Task details:
Below are some entries. Repeat exactly the lines from the one with "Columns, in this" through the one with "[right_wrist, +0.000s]", and only those.

Segment Start: Source data

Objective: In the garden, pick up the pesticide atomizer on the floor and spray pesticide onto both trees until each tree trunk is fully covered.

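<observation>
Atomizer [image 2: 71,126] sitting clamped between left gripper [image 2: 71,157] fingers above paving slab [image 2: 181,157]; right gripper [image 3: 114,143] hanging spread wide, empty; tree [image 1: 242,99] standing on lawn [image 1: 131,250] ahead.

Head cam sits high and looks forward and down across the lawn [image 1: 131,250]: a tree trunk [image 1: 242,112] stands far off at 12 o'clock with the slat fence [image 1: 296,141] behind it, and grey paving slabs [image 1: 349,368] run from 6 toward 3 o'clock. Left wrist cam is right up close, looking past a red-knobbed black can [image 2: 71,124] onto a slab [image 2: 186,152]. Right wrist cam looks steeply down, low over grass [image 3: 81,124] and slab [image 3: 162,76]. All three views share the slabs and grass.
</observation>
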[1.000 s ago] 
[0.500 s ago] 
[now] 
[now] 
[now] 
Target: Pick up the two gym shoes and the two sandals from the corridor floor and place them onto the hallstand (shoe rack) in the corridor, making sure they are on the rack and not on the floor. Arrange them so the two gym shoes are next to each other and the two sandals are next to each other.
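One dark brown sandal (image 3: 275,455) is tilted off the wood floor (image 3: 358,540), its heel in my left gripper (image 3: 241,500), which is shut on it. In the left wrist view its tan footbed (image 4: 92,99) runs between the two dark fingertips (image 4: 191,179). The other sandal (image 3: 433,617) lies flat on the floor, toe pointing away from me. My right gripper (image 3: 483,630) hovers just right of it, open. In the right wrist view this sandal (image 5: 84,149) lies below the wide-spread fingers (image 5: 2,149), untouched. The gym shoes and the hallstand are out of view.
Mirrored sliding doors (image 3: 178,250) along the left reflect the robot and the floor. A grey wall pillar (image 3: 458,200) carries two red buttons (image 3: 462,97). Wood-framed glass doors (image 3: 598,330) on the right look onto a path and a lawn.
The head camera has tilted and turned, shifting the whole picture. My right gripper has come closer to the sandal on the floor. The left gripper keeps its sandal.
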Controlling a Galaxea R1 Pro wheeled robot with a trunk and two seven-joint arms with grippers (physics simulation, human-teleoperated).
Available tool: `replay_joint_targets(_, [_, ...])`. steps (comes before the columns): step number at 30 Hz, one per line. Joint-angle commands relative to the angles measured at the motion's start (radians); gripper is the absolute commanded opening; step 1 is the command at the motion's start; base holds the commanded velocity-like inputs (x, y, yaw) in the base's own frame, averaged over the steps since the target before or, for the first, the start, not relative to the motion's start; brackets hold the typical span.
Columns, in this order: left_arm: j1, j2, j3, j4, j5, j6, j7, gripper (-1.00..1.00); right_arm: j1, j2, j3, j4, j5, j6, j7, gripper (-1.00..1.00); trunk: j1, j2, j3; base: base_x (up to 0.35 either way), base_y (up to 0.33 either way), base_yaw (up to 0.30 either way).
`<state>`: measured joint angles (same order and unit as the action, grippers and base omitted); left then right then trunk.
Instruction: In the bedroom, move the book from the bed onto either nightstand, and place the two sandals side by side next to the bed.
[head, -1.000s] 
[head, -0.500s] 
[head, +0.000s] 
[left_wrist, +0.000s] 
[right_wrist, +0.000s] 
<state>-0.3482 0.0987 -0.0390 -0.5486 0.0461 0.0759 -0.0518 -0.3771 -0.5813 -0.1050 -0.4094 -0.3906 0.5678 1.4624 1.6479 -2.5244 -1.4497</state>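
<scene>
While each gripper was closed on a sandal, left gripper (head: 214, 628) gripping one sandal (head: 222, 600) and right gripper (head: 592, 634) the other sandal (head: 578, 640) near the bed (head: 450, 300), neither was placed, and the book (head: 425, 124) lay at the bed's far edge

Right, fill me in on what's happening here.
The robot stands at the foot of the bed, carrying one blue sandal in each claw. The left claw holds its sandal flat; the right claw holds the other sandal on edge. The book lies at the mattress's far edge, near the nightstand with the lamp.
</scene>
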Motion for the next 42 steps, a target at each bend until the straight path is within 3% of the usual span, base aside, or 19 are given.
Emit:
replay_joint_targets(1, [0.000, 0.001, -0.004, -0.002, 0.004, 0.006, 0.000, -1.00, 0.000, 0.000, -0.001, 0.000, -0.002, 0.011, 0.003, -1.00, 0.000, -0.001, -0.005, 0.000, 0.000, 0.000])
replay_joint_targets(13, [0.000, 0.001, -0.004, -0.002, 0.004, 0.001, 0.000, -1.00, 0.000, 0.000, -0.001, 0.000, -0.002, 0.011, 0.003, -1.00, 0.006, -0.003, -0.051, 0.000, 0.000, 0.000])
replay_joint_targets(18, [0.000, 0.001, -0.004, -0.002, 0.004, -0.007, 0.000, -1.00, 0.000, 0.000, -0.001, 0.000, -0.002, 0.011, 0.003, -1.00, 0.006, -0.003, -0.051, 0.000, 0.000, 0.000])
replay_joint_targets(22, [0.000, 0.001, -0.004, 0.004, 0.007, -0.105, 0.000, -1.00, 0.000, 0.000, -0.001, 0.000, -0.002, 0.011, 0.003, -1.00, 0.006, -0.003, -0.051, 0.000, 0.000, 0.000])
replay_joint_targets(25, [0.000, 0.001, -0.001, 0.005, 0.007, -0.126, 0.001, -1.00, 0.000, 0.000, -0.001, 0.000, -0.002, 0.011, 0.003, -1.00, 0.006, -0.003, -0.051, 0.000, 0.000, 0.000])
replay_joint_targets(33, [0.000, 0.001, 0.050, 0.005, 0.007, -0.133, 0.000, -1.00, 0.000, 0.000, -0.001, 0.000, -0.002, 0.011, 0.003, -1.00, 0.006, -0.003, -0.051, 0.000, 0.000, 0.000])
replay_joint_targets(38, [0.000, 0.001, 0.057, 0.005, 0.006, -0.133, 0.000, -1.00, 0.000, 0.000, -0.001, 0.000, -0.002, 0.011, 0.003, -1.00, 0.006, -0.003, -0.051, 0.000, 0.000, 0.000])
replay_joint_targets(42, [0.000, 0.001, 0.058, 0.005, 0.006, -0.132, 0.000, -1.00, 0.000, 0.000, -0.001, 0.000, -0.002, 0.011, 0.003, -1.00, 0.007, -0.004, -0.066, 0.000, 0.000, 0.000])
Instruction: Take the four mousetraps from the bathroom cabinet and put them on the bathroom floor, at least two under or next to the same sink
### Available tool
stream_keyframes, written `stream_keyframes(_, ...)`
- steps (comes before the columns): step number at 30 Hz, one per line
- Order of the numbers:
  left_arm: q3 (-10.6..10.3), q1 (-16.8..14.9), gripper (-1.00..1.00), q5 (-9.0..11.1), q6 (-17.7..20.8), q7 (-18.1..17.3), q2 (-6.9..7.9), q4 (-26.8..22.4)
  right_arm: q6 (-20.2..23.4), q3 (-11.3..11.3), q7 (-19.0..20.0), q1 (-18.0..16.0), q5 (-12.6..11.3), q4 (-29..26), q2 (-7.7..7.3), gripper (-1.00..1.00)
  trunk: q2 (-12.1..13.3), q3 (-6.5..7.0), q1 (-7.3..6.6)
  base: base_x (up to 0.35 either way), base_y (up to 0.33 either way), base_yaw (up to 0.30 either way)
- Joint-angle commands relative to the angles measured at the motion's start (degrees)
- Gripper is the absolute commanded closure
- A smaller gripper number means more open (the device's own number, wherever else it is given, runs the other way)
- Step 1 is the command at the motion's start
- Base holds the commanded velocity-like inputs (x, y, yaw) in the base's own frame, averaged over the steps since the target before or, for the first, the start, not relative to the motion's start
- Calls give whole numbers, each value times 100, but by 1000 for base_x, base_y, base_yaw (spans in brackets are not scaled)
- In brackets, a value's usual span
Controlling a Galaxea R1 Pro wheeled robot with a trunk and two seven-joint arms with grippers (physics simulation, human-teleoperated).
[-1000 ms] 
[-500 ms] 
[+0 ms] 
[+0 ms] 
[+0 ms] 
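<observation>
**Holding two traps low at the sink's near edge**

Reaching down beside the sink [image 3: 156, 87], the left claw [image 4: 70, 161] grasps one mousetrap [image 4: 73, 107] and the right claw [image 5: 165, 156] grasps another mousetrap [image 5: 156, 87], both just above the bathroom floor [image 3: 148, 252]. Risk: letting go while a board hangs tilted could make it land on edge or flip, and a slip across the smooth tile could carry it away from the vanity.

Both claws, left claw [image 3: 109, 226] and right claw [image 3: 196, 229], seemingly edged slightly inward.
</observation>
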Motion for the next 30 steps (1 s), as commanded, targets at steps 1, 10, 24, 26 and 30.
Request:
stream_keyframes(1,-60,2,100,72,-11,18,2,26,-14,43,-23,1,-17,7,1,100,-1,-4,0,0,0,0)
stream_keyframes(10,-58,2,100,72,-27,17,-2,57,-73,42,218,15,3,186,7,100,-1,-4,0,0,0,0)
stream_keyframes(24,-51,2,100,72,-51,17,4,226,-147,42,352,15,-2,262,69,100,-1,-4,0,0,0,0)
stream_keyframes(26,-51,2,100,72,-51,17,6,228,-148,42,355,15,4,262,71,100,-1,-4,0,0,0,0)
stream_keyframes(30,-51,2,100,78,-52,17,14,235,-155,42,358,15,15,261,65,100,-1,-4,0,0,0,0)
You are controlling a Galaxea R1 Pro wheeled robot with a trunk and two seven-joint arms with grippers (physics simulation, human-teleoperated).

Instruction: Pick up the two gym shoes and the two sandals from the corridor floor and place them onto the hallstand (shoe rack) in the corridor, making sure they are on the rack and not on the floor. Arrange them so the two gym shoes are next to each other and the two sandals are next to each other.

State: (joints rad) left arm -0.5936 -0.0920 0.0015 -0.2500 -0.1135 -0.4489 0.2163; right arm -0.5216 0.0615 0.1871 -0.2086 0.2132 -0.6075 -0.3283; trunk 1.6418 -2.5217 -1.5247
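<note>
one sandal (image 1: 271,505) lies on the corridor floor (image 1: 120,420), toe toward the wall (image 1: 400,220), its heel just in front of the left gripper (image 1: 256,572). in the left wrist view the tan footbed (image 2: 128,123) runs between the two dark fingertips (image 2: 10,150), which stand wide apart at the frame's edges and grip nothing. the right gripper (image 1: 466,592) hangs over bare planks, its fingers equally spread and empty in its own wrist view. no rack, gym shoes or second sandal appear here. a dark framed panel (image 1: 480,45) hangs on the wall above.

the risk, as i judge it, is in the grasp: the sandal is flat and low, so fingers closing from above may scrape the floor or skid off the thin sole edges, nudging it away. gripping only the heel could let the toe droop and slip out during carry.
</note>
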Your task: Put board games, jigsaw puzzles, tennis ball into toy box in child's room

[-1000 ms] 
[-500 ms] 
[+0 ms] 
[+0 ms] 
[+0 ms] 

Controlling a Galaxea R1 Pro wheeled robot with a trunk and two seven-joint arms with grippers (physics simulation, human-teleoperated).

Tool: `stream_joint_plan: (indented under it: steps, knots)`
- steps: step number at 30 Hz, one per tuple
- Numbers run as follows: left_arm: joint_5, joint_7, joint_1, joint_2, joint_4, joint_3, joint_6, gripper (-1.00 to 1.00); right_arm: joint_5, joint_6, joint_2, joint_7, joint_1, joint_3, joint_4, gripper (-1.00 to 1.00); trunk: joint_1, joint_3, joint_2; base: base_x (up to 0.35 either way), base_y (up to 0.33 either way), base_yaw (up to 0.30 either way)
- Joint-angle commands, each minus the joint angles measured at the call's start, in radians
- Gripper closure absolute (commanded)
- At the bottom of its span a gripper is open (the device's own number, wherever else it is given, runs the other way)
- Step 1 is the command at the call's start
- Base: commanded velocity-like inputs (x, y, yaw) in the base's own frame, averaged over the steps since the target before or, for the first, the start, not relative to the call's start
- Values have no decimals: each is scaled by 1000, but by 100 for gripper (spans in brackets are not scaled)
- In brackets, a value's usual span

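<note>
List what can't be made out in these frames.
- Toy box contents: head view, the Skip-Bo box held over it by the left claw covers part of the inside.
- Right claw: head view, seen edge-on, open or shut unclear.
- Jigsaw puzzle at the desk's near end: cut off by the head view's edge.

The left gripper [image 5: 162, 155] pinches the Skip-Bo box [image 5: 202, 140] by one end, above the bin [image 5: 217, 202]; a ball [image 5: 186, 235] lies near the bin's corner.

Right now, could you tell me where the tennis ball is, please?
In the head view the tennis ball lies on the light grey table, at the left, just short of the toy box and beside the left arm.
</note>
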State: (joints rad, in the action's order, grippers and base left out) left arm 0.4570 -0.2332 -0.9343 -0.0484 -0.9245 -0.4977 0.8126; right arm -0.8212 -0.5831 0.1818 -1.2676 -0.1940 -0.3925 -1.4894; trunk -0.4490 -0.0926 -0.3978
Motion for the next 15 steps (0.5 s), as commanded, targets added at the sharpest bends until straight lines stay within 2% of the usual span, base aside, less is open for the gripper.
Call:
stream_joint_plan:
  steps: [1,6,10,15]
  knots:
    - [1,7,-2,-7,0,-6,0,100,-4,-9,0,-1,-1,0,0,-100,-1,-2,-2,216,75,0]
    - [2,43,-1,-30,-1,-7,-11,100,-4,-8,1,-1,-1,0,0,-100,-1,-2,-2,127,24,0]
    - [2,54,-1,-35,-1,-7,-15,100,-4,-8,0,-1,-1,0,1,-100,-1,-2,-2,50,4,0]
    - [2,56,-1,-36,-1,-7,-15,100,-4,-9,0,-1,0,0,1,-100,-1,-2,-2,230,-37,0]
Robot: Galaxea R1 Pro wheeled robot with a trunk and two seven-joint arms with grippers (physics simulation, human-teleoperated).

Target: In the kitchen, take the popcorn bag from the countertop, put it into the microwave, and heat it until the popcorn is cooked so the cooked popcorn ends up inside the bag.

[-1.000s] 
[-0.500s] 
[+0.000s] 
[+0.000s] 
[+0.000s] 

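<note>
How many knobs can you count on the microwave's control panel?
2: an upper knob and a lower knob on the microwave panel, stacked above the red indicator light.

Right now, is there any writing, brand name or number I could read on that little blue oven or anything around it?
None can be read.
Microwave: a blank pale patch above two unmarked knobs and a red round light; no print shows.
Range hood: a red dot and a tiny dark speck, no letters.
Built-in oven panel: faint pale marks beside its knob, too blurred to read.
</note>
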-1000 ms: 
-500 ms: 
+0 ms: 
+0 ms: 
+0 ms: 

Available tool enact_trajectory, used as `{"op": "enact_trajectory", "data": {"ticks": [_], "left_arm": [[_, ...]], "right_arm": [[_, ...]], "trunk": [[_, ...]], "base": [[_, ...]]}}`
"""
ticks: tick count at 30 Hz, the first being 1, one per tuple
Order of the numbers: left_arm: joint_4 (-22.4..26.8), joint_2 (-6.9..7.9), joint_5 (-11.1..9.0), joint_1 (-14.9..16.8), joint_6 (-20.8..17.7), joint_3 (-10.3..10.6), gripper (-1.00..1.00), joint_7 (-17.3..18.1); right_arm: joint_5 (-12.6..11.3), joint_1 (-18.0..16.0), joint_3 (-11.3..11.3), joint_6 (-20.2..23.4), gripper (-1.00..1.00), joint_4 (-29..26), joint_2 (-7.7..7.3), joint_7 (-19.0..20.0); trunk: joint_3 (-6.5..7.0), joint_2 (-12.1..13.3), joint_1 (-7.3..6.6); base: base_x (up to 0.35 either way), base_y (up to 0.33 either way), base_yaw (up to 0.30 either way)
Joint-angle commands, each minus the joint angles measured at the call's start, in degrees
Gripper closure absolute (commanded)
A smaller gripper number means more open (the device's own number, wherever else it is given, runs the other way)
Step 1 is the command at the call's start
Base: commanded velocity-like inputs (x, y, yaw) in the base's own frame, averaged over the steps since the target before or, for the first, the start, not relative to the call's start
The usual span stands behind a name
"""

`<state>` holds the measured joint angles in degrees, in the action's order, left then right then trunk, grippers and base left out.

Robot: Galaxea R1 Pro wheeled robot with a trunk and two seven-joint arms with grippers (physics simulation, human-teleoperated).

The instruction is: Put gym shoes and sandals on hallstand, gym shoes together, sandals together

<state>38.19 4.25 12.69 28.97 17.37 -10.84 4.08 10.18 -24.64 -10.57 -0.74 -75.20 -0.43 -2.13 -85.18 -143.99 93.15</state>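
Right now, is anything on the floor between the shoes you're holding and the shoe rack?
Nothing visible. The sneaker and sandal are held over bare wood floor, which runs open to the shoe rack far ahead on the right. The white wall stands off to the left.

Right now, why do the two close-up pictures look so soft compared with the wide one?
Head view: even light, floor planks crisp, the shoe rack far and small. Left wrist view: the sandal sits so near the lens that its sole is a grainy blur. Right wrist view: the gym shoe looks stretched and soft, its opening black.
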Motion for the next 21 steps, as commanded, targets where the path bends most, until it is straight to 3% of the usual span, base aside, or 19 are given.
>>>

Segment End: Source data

Output for this task:
Columns, in this order: left_arm: j1, j2, j3, j4, j5, j6, j7, gripper (-1.00..1.00); right_arm: j1, j2, j3, j4, j5, j6, j7, gripper (-1.00..1.00); trunk: j1, j2, j3; base: base_x (up to 0.35 either way), base_y (up to 0.33 either way), base_yaw (up to 0.30 either way).
`<state>`: measured joint angles (same order and unit as the action, grippers and base omitted); left then right then trunk.
Instruction: In the bedroom, move the book from the bed onto either nightstand, and place the two sandals side by side next to the bed.
[head, -1.000s] 
[head, -0.500s] 
[head, +0.000s] 
[left_wrist, +0.000s] 
[right_wrist, +0.000s] 

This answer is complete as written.